What does being self-funding mean exactly and what are the different elements you need to take into consideration?
A self-funded investment is an investment not requiring savings. In other words, owners earn rental income in an amount that is equal or higher to any expenses incurred. That includes monthly repayments for the loan taken out with a mortgage lender, but also any other additional charges, including water, maintenance (upkeep and repairs), co-ownership charges, tax as applicable to real estate revenue.
For a rental investment to be self-funding, the following formula should be applied: Rental income earned – costs = 0
Self-funding: Not just a question of high yields
It is important to turn to a partner you can trust for self-funding advice, given that some sources will merely encourage you to invest in high-yield properties. It is worth noting, in that respect, that higher yields also entail greater risk, thereby increasing the chances of your self-funding project not being a success.
The first step is to calculate how profitable your real estate project is. For high-yield investments, you will need to focus on the less dynamic cities. You run the risk of demand being lower in those cities, which in turn means increased chances of rental void and a lower profit if you sell the property.
It is more advisable to choose a dynamic growth market, like Paris, Bordeaux or Lyon. There are different criteria you should take into consideration, which are the geographical location, how dynamic the city is, the city’s population and employment growth and the demand for rental accommodation.
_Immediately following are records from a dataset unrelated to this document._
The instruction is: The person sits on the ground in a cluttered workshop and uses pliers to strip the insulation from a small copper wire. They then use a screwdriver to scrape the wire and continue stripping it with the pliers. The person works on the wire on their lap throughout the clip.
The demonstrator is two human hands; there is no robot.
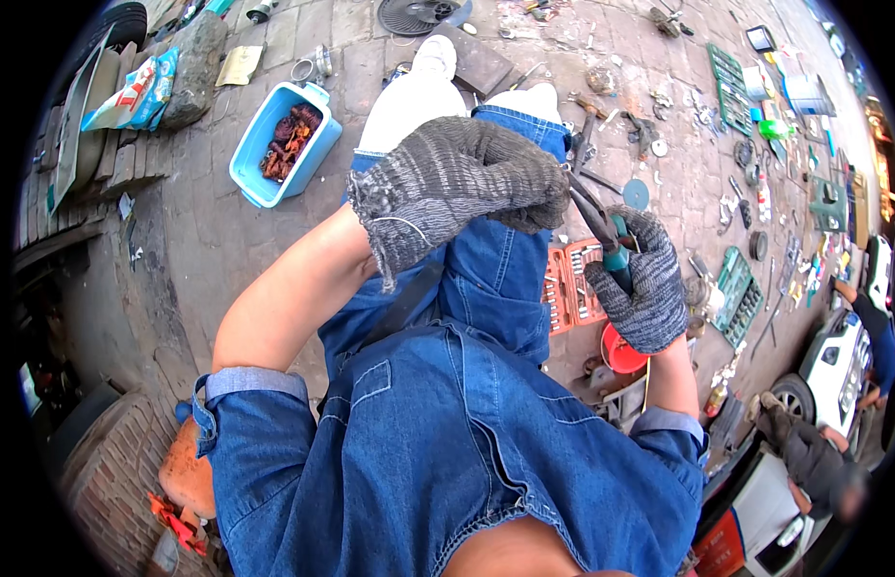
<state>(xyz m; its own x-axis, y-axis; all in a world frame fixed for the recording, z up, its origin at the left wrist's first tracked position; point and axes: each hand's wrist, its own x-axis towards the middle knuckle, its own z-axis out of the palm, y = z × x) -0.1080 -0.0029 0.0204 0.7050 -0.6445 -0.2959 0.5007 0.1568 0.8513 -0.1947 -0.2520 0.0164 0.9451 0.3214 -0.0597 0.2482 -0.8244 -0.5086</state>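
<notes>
My left hand [466, 183], in a grey knit glove, is closed above my lap, its fingertips beside the jaws of the pliers; whatever it grips is hidden. My gloved right hand [647, 288] holds the pliers [616, 258], which have teal and black handles, with their jaws angled up toward my left hand. Just below the pliers an orange socket case [557, 298] lies open on the paving, and a red bucket [620, 354] stands under my right wrist.
A light-blue tub [314, 149] with rusty pieces stands left. Scattered tools, green cases [731, 87] and a blue disc [636, 194] lie ahead and right. A stone block [192, 72] is at upper left. Two other people [818, 462] are by white cars [832, 380] at lower right.
</notes>
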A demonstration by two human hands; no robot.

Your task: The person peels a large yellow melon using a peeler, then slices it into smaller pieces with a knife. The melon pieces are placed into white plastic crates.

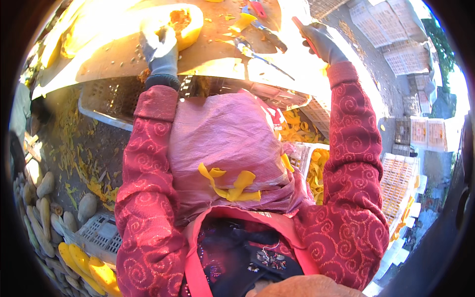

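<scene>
My left hand (161, 52), in a grey glove, is closed on the near left side of a cut orange pumpkin piece (192, 30). Its hollow shows stringy flesh, and glare washes out part of the glove. My right hand (321, 43), also gloved, is raised at the board's right side, closed round a red-handled tool (303, 33); its working end is lost in the glare. Between my hands, a long-bladed knife (264, 60) and another blade (269, 35) lie on the board (217, 62), near an orange peel scrap (242, 22) and scattered seeds.
A pink sack (222, 128) covers my lap, with peel strips (237, 187) on it. Below the board stands a plastic crate (106, 119); another crate (319, 171) holds peel at my right. Whole squashes (44, 222) lie at lower left. Stacked crates (386, 29) stand far right.
</scene>
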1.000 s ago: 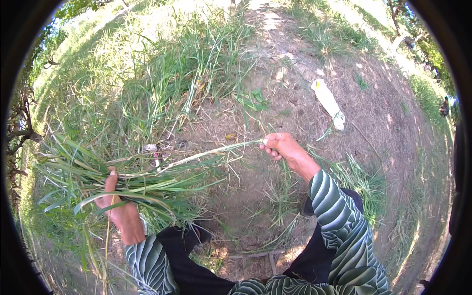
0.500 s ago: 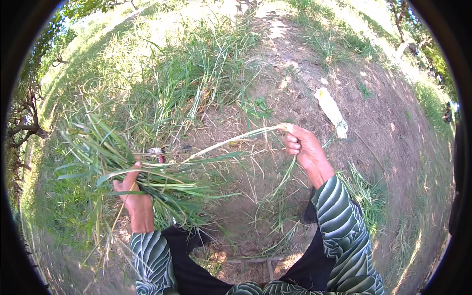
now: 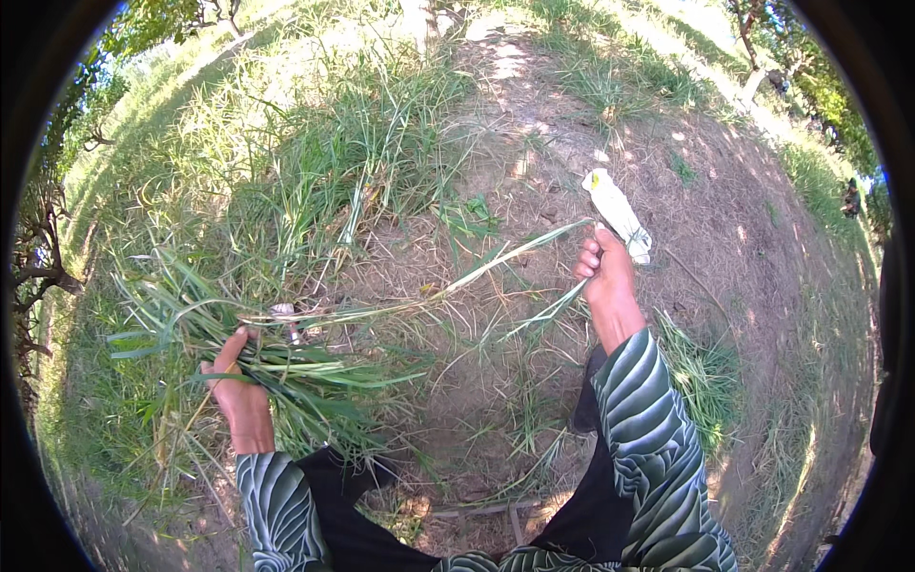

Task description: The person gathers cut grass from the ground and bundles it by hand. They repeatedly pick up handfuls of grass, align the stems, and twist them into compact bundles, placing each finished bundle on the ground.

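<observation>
My left hand (image 3: 238, 393) is closed round a thick bundle of cut grass (image 3: 305, 377), its thumb lying over the stems. The blades fan out on both sides of that hand, above the ground. My right hand (image 3: 608, 270) is a closed fist on the end of a long grass strand (image 3: 505, 255). Pale and stretched nearly straight, the strand runs from that fist down left to the bundle. A few green blades also hang from beneath the right fist. The palm sides of both hands are partly hidden.
A white elongated thing (image 3: 618, 215) with a yellow spot lies on bare soil beyond my right hand. Tall grass (image 3: 353, 157) grows ahead to the left. A heap of loose grass (image 3: 701, 377) lies right of my knee. Small trees (image 3: 43, 276) stand at the sides.
My right hand has moved right and slightly up, drawing the strand out longer from the bundle. The left hand with the bundle has shifted a little left. The view has also shifted slightly.
</observation>
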A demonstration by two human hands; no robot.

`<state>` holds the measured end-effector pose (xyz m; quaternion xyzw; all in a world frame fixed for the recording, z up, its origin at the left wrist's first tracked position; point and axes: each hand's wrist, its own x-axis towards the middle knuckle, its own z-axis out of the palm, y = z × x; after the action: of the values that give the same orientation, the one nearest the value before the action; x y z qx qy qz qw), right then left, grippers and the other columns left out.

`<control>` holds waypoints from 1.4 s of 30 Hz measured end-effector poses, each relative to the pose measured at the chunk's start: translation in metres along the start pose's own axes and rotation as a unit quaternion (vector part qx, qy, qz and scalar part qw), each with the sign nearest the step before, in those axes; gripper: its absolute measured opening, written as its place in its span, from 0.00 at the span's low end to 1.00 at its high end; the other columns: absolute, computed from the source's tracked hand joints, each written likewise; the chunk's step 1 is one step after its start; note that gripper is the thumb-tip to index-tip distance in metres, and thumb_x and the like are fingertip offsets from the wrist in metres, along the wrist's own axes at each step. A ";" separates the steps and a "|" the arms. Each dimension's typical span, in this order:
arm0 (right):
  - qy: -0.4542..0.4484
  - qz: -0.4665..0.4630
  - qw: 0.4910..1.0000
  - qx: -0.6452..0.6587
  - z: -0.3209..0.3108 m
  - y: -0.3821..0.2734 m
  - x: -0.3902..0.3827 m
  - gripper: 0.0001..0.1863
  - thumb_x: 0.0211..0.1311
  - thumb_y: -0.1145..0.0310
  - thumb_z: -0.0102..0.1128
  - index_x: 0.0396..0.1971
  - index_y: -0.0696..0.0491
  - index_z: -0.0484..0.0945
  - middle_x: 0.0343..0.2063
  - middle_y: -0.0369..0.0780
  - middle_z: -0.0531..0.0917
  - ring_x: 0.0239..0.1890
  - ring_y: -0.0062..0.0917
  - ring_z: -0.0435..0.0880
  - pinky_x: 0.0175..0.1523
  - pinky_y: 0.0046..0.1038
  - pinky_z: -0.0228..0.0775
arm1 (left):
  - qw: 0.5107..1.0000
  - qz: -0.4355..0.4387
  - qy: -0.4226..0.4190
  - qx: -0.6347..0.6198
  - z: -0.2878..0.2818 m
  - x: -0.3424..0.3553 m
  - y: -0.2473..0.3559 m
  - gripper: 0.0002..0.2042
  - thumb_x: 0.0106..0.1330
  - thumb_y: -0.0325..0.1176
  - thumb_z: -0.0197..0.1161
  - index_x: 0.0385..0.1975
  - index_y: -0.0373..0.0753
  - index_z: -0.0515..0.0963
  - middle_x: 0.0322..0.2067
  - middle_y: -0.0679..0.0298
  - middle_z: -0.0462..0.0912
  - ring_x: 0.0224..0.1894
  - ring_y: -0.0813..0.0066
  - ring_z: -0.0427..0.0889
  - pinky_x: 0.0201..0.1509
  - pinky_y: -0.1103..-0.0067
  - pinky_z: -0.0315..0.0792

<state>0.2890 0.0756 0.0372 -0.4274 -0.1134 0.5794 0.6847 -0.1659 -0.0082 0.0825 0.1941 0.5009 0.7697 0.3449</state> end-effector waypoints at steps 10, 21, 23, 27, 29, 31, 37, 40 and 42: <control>0.075 -0.081 0.993 0.028 -0.019 -0.030 0.005 0.09 0.67 0.65 0.45 0.39 0.53 0.70 0.17 0.29 0.64 0.15 0.13 0.58 0.18 0.19 0.49 | 0.999 0.015 0.030 -0.010 -0.034 0.025 0.007 0.07 0.49 0.17 0.62 0.29 0.24 0.75 0.25 0.54 0.80 0.27 0.67 0.80 0.34 0.77 0.76; -0.007 -0.029 0.999 -0.033 -0.007 -0.023 -0.009 0.11 0.65 0.65 0.48 0.42 0.56 0.69 0.17 0.28 0.63 0.15 0.11 0.57 0.17 0.16 0.47 | 0.996 0.049 -0.017 0.072 -0.012 0.005 0.013 0.07 0.52 0.20 0.63 0.31 0.29 0.75 0.25 0.59 0.79 0.22 0.73 0.77 0.27 0.80 0.73; -0.071 0.021 0.995 -0.061 0.008 -0.005 -0.013 0.08 0.64 0.67 0.49 0.39 0.55 0.70 0.18 0.30 0.65 0.15 0.11 0.58 0.17 0.15 0.45 | 0.991 0.021 -0.066 0.112 0.002 -0.008 0.016 0.08 0.51 0.20 0.64 0.31 0.29 0.75 0.24 0.58 0.79 0.21 0.72 0.77 0.25 0.79 0.74; -0.156 0.047 0.977 -0.137 0.036 0.028 -0.033 0.09 0.62 0.69 0.49 0.39 0.56 0.73 0.21 0.34 0.75 0.16 0.11 0.63 0.16 0.13 0.47 | 0.991 -0.053 -0.073 0.094 0.021 -0.018 -0.025 0.14 0.46 0.19 0.68 0.32 0.28 0.72 0.23 0.56 0.79 0.22 0.68 0.79 0.23 0.77 0.75; -0.220 0.069 0.959 -0.162 0.043 0.037 -0.040 0.10 0.62 0.70 0.49 0.40 0.56 0.73 0.25 0.38 0.79 0.17 0.11 0.66 0.16 0.11 0.48 | 0.979 -0.122 -0.137 0.093 0.040 -0.033 -0.032 0.15 0.45 0.17 0.67 0.34 0.29 0.73 0.23 0.58 0.79 0.22 0.69 0.79 0.23 0.78 0.74; -0.273 0.098 0.941 -0.177 0.054 0.048 -0.050 0.10 0.61 0.70 0.50 0.40 0.57 0.74 0.28 0.40 0.81 0.17 0.11 0.67 0.16 0.10 0.49 | 0.963 -0.121 -0.178 0.162 0.050 -0.048 -0.033 0.15 0.47 0.18 0.65 0.36 0.28 0.74 0.29 0.55 0.81 0.30 0.67 0.81 0.34 0.77 0.76; -0.318 0.164 0.915 -0.188 0.065 0.069 -0.071 0.12 0.61 0.69 0.52 0.42 0.59 0.74 0.32 0.45 0.83 0.18 0.13 0.69 0.16 0.09 0.51 | 0.887 -0.246 -0.364 0.141 0.075 -0.080 -0.058 0.20 0.47 0.17 0.62 0.43 0.31 0.73 0.37 0.51 0.82 0.40 0.62 0.81 0.45 0.72 0.74; -0.320 0.162 0.912 -0.201 0.065 0.066 -0.070 0.14 0.61 0.69 0.52 0.44 0.60 0.73 0.32 0.45 0.83 0.18 0.13 0.70 0.17 0.09 0.52 | 0.826 -0.311 -0.443 0.159 0.075 -0.079 -0.058 0.22 0.51 0.15 0.61 0.47 0.33 0.69 0.33 0.54 0.82 0.34 0.63 0.83 0.41 0.71 0.78; -0.319 0.160 0.910 -0.213 0.064 0.064 -0.070 0.14 0.60 0.68 0.52 0.43 0.60 0.74 0.31 0.44 0.83 0.18 0.13 0.70 0.18 0.10 0.52 | 0.843 -0.280 -0.430 0.160 0.069 -0.073 -0.064 0.20 0.51 0.15 0.62 0.46 0.33 0.70 0.31 0.55 0.81 0.31 0.65 0.82 0.37 0.73 0.78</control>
<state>0.1818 0.0404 0.0540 -0.3677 -0.3765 0.7488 0.4029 -0.0503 -0.0006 0.0569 0.4091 0.4514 0.3890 0.6910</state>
You should put yourself in the position of the tenant to find a real estate asset that ticks all the boxes, close to shops, schools, public transport. Buying a nicely decorated and cosy apartment, even if it is small, will increase your chances of attracting tenants and of ensuring you are making a sound investment.
How do I balance out earnings and expenses under this strategy?
As we have already explained above, for self-funding to work, you will need to balance out the two sides of the equation: earnings and costs. To do that, there are two solutions:
- Increasing the amount of capital you bring to the table when you take out your mortgage;
- Increasing the duration of the mortgage. That will give you smaller monthly repayments, which can be covered by the rent you receive.
Our teams can provide you with help and guidance in calculating and balancing out rental revenue and costs, so that you can put together a robust self-funding strategy.
A few tips on implementing a self-funding buy-to-let by reducing costs
There are 4 main points to be taken into consideration if you want to reduce your expenses and make a success of your self-funding strategy: tax, rent, insurance and financing.
In the context of a buy-to-rent, it is important to choose the right status as a lessor because there can be certain tax advantages for the owner. For example, the status of non-professional lessor of furnished real estate, or “LMNP”, means that under the flat-rate regime only half the rental revenue you receive is subject to tax and under the actuals regime you have the possibility of deducting expenses and amortisations.
You are advised to revise the rent each year, basing the revision on indexes issued by the INSEE. If you carry out works, be it renovation works or replacing furniture, that may justify a rent increase. The amount of any increases in rent must, however, be reasonable so as not to incur rent voids and to avoid tenant turnover which may make self-funding more difficult. The price of the rent you charge should include certain expenses like residence tax, utility charges and charges for household waste removal, for instance.
An owner who is offering their property for rent is obliged to take out non-occupying owner insurance, known as “PNO”. The cost of this insurance depends on the property, but is usually somewhere between €60 and €180 per year. The cost is borne by the owner of the property, so it is better to negotiate and obtain the best possible rate.
You should also try to negotiate the best deal on financing, to benefit from conditions that are favourable to self-funding.